Last week Israeli soldiers arrested a fifteen-year-old Palestinian armed with a bomb at a checkpoint outside
Nablus in the West Bank. He was the fifty-second Palestinian teenager caught trying to perpetrate a bomb attack this year.
In the United States the closest analogy to such attacks or attempted attacks by Palestinian youths is school shootings, of which there have been a handful over the past decade. Each such incident shocked the nation and prompted anguished debates about what negative societal phenomena could influence young people to carry out such acts.
According to the recent demographic study by the team headed by Israeli commentator and activist Yoram Ettinger, the Palestinian population of the West Bank and Gaza is 2.4 million. The population of the U.S. is 295 million, or 123 times greater. Fifty-two attempted youthful Palestinian bombings this year would, in U.S. terms, come to 6,396 attempted acts of mass murder by adolescents in the space of five months.
On Thursday last week President Bush met with PA chairman Mahmoud Abbas at the White House. While pledging $50 million in direct aid to the Palestinian Authority, Bush told Abbas: “We meet at a time when a great achievement of history is within reach: the creation of a peaceful, democratic Palestinian state. . . . The United States and the international community applaud your rejection of terrorism.”
Bush also told him: “A viable two-state solution must ensure contiguity of the West Bank, and a state of scattered territories will not work. There must also be meaningful linkages between the West Bank and Gaza. This is the position of the United States today, it will be the position of the United States at the time of final status negotiations.”
Abbas, for his part, stated his “determination to maintain and preserve this calm”—a “calm” that, in addition to the U.S. equivalent of 6,396 attempted bombings by teenagers in five months, has included hundreds of incidents of rocket and mortar fire, the suicide bombing at a Tel Aviv nightclub in February and subsequent release of the terrorists by the PA, the constant buildup of Hamas’s power, and on and on—and all this in the vaunted “post-Arafat era.”
The Bush administration views Israeli-Palestinian violence as a diplomatic liability and would like it to end. If that could be achieved by shrinking Israel back to its 1967 borders and ending virtually all Jewish—and probably also Christian—contact with the Holy Land outside of those borders, that is clearly a price Bush is willing to pay. Though not consistent with his professed religious values, it is perhaps understandable in terms of realpolitik.

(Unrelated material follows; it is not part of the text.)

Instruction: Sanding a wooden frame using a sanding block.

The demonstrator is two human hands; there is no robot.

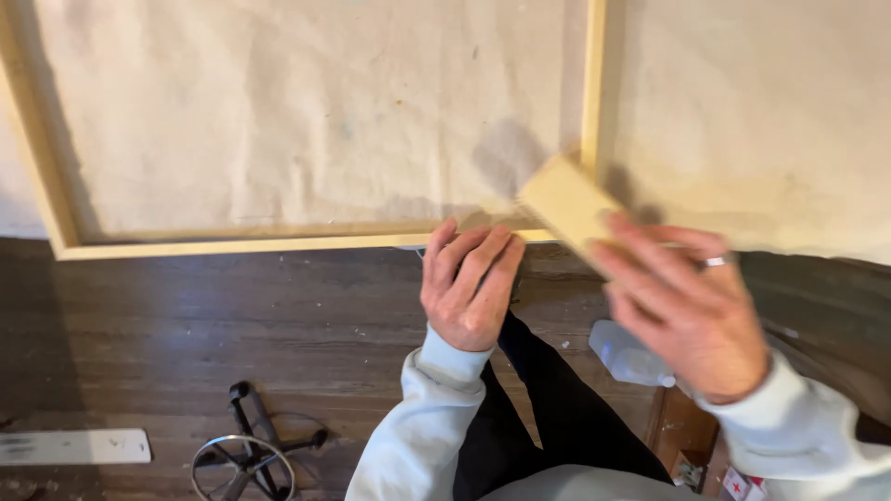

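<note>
A pale wooden frame (pixel 232 243) lies on a cream cloth (pixel 306 111) over a dark wood floor. My left hand (pixel 469 283) rests on the frame's near rail, fingers together and pressing down, holding nothing. My right hand (pixel 682 301), blurred and wearing a ring, grips a flat pale wooden block (pixel 564 202). The block sits tilted at the frame's near right corner, beside the upright side rail (pixel 594 83). Both arms wear light grey sleeves.
A black metal stool base (pixel 251 450) stands on the dark floor (pixel 186 325) at lower left. A white flat strip (pixel 74 447) lies at the far left. A clear plastic bottle (pixel 631 357) and a wooden box (pixel 687 436) sit below my right hand.
</note>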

What is harder to understand is Bush’s persistence in viewing the Palestinian Authority as an imminent democracy, and the removal of Israeli military supervision, while transferring the areas to complete Palestinian control, as a formula for peace. For anything comparable to the Palestinian Authority’s systematic genocidal indoctrination of its young, one can only cite Nazi Germany—which was defeated not by giving it more power, but by military conquest involving a massive ground invasion and bombing campaign followed by years of Allied occupaton, de-Nazification, and reeducation.
Since “the world” clearly will not tolerate Israel’s solving its security problem in the way the World War II Allies were able to solve theirs when they were under violent attack, the next best alternative is at least to allow Israel to keep its military presence—now limited, but better than nothing—in the territories.
Instead the Bush administration—not discouraged by a unilaterally-disengaging Sharon government—keeps leading a march of folly that will result in greater violence and destabilization as the Palestinian Authority closes in on a shrunken Israel that will no longer have checkpoints, intelligence networks, or control of arteries and crossings, and instead will have to rely on sheer military brawn to protect itself.
The resulting “cycle of violence” will be certain to keep the conflict on the front burner in the Arab-Muslim world and could well lead to other countries, Egypt being a prime candidate, joining the fray for a major conflagration.
Concerned Israelis and friends of Israel have tried hard for years to convey these realities—the depravity of the Palestinian Authority, its radical rejection of Israel, the tininess and vulnerability of Israel within the 1967 borders, its need for military and intelligence assets in the territories. Nevertheless, the push to make Israel indefensible continues.